- **The problem**
Look for the word "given". Copy every line of the listing where it occurs.
#####
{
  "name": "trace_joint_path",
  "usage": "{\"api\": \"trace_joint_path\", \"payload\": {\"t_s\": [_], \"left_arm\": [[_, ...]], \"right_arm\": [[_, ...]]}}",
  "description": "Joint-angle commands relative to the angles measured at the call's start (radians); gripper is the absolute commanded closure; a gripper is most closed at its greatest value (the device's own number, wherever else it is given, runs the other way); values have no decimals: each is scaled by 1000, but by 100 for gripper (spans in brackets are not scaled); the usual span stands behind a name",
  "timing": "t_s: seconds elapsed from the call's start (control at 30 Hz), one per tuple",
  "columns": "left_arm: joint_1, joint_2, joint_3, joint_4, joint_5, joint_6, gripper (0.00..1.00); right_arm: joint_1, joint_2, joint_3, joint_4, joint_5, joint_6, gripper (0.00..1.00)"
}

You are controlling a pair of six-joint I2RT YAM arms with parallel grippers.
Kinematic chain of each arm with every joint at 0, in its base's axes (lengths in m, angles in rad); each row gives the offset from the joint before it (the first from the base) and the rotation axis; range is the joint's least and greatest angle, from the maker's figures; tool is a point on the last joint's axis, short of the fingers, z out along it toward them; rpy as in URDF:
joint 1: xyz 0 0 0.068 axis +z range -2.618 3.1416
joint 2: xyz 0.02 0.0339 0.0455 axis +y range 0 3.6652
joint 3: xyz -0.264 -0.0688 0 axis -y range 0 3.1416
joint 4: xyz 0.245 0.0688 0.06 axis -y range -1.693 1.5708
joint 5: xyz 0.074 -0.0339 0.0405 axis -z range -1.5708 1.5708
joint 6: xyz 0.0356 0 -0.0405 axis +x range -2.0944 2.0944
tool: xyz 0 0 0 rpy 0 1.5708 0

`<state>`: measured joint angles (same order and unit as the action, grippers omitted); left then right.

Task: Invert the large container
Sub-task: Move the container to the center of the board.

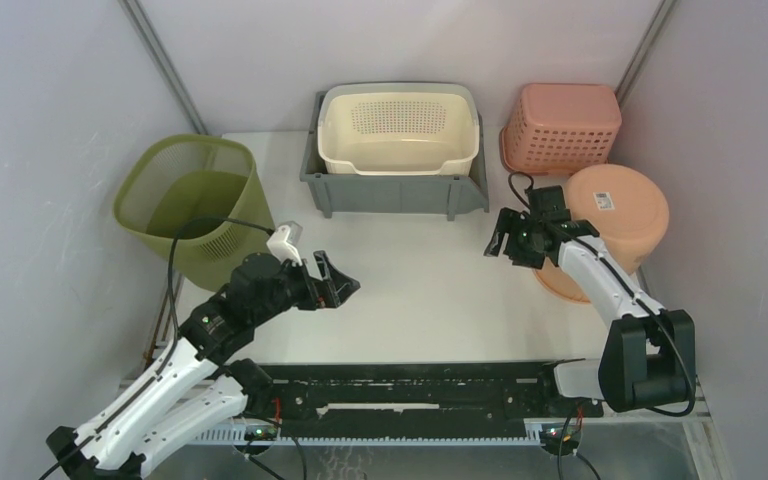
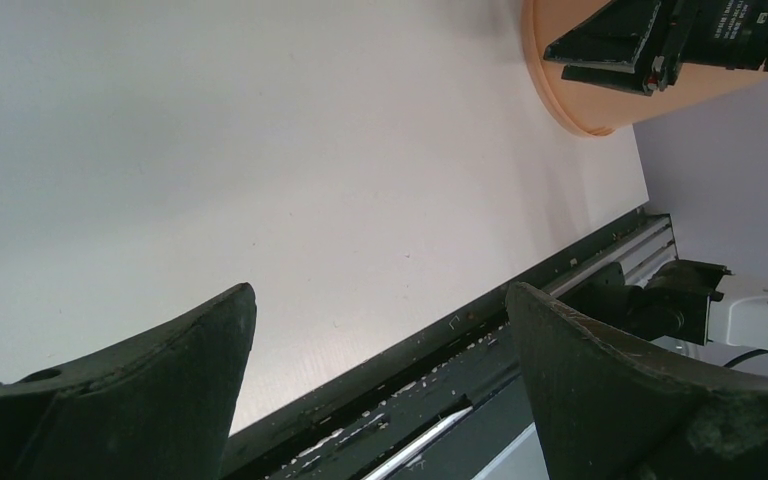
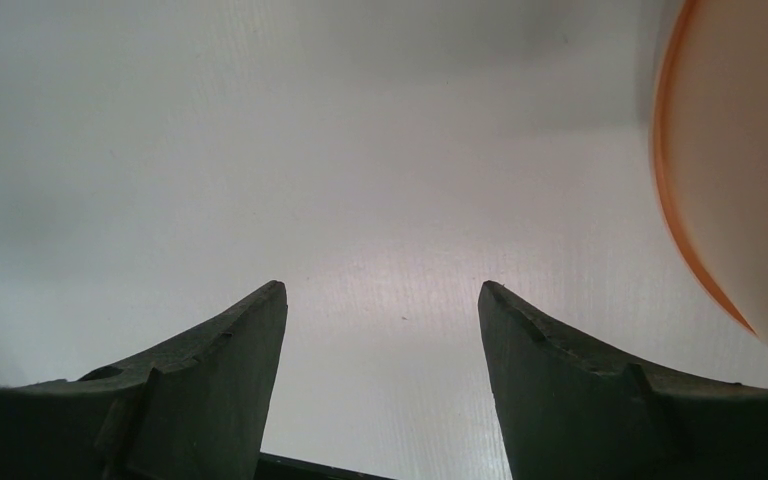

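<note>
Hanging beside upside-down peach tub point(image 1: 622, 205), right gripper point(image 1: 501, 248) is gaping wide & empty; left gripper point(image 1: 341, 275) likewise, over table point(image 1: 430, 270).

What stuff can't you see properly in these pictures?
- The label on the tub: top view, too small to read.
- The tub's near rim: top view, the right arm covers it.
- The tub: right wrist view, blurred and cut off by the right edge.
- The crate floor: top view, the cream basket sits in it.
- The right pincer: left wrist view, cut off by the top edge.
</note>
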<state>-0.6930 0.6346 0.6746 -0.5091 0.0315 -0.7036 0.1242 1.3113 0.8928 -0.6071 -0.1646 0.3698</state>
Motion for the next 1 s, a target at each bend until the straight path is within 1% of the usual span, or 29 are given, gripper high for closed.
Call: {"api": "trace_joint_path", "payload": {"t_s": [0.0,0.3,0.53,0.67,0.97], "left_arm": [[-2,9,-1,50,16,18,0],[-2,9,0,51,14,12,0],[-2,20,1,61,15,16,0],[-2,34,6,68,21,22,0],[-3,44,-2,83,29,26,0]], "right_arm": [[-21,-8,62,-5,24,-24,21],[-25,-32,61,12,-42,-25,21],[15,-87,61,15,-70,-29,21],[49,-101,55,-2,-55,-30,22],[96,-94,26,26,-32,2,22]]}}
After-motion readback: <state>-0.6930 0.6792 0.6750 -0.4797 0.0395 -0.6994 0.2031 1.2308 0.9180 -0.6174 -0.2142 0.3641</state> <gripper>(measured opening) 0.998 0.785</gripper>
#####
- **Response area**
  "description": "Joint-angle commands relative to the angles measured at the call's start (radians); gripper is the absolute commanded closure; a gripper is most closed at its greatest value (the device's own number, wherever else it is given, runs the other way); values have no decimals: each is scaled by 1000, but by 100 for gripper (spans in brackets are not scaled); the usual span stands behind a name",
Motion for the next 1 s, a target at each bend until the straight path is within 1% of the usual span, or 29 are given, gripper high for closed.

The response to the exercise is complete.